» **Action item**
Please print the data shown below without any alteration.

=== Records provided ===

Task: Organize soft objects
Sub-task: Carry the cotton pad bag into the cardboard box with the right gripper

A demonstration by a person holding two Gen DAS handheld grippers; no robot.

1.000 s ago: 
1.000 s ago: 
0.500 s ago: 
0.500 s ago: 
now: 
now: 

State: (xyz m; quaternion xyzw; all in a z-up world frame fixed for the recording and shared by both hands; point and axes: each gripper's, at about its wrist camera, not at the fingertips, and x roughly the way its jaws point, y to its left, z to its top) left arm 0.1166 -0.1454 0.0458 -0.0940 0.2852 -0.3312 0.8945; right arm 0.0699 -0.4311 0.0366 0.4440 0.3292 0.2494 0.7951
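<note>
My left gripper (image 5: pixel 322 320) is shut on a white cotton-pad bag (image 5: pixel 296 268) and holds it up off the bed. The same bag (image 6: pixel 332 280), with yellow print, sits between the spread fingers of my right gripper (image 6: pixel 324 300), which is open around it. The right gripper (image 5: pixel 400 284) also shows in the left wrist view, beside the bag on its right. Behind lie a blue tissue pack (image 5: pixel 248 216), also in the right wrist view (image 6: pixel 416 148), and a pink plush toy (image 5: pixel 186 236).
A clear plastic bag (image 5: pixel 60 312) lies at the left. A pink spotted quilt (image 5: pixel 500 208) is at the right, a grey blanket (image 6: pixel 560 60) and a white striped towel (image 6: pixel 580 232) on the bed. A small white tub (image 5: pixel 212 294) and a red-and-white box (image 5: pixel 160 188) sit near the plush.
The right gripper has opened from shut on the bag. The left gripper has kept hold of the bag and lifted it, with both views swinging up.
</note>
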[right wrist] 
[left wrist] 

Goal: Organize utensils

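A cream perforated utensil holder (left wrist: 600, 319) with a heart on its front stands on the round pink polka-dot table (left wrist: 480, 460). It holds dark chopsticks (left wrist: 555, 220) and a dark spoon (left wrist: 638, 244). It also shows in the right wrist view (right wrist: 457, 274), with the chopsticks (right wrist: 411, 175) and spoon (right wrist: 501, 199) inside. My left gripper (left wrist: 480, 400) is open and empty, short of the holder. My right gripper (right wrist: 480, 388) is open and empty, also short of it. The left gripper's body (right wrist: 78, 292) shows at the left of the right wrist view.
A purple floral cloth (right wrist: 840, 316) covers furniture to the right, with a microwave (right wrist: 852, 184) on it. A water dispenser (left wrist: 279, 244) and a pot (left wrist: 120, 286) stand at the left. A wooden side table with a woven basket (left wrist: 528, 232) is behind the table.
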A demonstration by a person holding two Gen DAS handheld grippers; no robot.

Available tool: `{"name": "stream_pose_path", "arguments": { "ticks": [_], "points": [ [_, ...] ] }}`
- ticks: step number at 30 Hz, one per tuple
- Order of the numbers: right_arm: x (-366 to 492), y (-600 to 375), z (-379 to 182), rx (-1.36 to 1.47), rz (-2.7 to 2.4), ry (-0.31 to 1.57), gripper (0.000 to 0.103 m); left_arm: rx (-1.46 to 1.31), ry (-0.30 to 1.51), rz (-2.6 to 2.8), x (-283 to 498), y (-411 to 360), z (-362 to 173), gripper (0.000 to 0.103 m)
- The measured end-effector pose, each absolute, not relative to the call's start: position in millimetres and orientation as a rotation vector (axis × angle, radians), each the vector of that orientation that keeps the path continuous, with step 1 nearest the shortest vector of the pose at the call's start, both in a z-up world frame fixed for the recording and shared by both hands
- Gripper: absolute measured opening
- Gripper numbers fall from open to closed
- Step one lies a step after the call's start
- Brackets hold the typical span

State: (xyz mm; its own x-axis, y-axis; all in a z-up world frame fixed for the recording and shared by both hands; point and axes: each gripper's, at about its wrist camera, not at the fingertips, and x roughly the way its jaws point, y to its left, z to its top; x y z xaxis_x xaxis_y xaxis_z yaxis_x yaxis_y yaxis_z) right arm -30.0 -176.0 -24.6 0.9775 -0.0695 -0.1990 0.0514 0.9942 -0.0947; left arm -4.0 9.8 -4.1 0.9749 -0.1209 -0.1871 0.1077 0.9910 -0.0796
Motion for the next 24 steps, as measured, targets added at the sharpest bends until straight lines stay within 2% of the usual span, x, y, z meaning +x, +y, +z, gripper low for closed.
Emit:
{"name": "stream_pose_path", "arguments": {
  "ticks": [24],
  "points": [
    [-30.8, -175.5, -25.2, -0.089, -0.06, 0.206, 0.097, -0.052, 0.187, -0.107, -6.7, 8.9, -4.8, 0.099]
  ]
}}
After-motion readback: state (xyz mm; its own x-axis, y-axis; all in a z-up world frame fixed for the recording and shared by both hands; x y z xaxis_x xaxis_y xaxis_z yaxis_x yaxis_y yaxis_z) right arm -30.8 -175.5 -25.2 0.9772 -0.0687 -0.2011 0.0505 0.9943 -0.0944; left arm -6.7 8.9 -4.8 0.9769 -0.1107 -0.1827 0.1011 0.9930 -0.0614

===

» **Result of the exercise**
Task: Organize soft objects
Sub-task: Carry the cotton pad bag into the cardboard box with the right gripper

A demonstration by a person holding two Gen DAS handheld grippers; no robot.

1.000 s ago: 
1.000 s ago: 
0.500 s ago: 
0.500 s ago: 
now: 
now: 

State: (xyz m; quaternion xyzw; all in a z-up world frame fixed for the recording and shared by both hands; point and axes: each gripper's, at about its wrist camera, not at the fingertips, and x roughly the way its jaws point, y to its left, z to its top) left arm 0.1166 -0.1454 0.0458 -0.0940 0.2852 -0.3312 0.8945; right arm 0.0699 -0.4311 0.0366 0.4440 0.3292 0.2494 0.7951
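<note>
My left gripper (image 5: pixel 322 320) is shut on a white cotton-pad bag (image 5: pixel 296 268) and holds it up off the bed. The same bag (image 6: pixel 332 280), with yellow print, sits between the spread fingers of my right gripper (image 6: pixel 324 300), which is open around it. The right gripper (image 5: pixel 400 284) also shows in the left wrist view, beside the bag on its right. Behind lie a blue tissue pack (image 5: pixel 248 216), also in the right wrist view (image 6: pixel 416 148), and a pink plush toy (image 5: pixel 186 236).
A clear plastic bag (image 5: pixel 60 312) lies at the left. A pink spotted quilt (image 5: pixel 500 208) is at the right, a grey blanket (image 6: pixel 560 60) and a white striped towel (image 6: pixel 580 232) on the bed. A small white tub (image 5: pixel 212 294) and a red-and-white box (image 5: pixel 160 188) sit near the plush.
The right gripper has opened from shut on the bag. The left gripper has kept hold of the bag and lifted it, with both views swinging up.
</note>
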[right wrist] 
[left wrist] 

Goal: Organize utensils

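A cream perforated utensil holder (left wrist: 600, 319) with a heart on its front stands on the round pink polka-dot table (left wrist: 480, 460). It holds dark chopsticks (left wrist: 555, 220) and a dark spoon (left wrist: 638, 244). It also shows in the right wrist view (right wrist: 457, 274), with the chopsticks (right wrist: 411, 175) and spoon (right wrist: 501, 199) inside. My left gripper (left wrist: 480, 400) is open and empty, short of the holder. My right gripper (right wrist: 480, 388) is open and empty, also short of it. The left gripper's body (right wrist: 78, 292) shows at the left of the right wrist view.
A purple floral cloth (right wrist: 840, 316) covers furniture to the right, with a microwave (right wrist: 852, 184) on it. A water dispenser (left wrist: 279, 244) and a pot (left wrist: 120, 286) stand at the left. A wooden side table with a woven basket (left wrist: 528, 232) is behind the table.
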A demonstration by a person holding two Gen DAS handheld grippers; no robot.

Available tool: `{"name": "stream_pose_path", "arguments": { "ticks": [_], "points": [ [_, ...] ] }}`
- ticks: step number at 30 Hz, one per tuple
- Order of the numbers: right_arm: x (-366 to 492), y (-600 to 375), z (-379 to 182), rx (-1.36 to 1.47), rz (-2.7 to 2.4), ry (-0.31 to 1.57), gripper (0.000 to 0.103 m); left_arm: rx (-1.46 to 1.31), ry (-0.30 to 1.51), rz (-2.6 to 2.8), x (-283 to 498), y (-411 to 360), z (-362 to 173), gripper (0.000 to 0.103 m)
- The measured end-effector pose, each absolute, not relative to the call's start: position in millimetres and orientation as a rotation vector (axis × angle, radians), each the vector of that orientation that keeps the path continuous, with step 1 nearest the shortest vector of the pose at the call's start, both in a z-up world frame fixed for the recording and shared by both hands
- Gripper: absolute measured opening
- Gripper numbers fall from open to closed
- Step one lies a step after the call's start
- Brackets hold the typical span

State: (xyz mm; its own x-axis, y-axis; all in a z-up world frame fixed for the recording and shared by both hands; point and axes: each gripper's, at about its wrist camera, not at the fingertips, and x roughly the way its jaws point, y to its left, z to its top; x y z xaxis_x xaxis_y xaxis_z yaxis_x yaxis_y yaxis_z) right arm -30.0 -176.0 -24.6 0.9775 -0.0695 -0.1990 0.0514 0.9942 -0.0947; left arm -4.0 9.8 -4.1 0.9749 -0.1209 -0.1871 0.1077 0.9910 -0.0796
Motion for the next 24 steps, as measured, targets added at the sharpest bends until straight lines stay within 2% of the usual span, x, y, z meaning +x, +y, +z, gripper low for closed.
Emit:
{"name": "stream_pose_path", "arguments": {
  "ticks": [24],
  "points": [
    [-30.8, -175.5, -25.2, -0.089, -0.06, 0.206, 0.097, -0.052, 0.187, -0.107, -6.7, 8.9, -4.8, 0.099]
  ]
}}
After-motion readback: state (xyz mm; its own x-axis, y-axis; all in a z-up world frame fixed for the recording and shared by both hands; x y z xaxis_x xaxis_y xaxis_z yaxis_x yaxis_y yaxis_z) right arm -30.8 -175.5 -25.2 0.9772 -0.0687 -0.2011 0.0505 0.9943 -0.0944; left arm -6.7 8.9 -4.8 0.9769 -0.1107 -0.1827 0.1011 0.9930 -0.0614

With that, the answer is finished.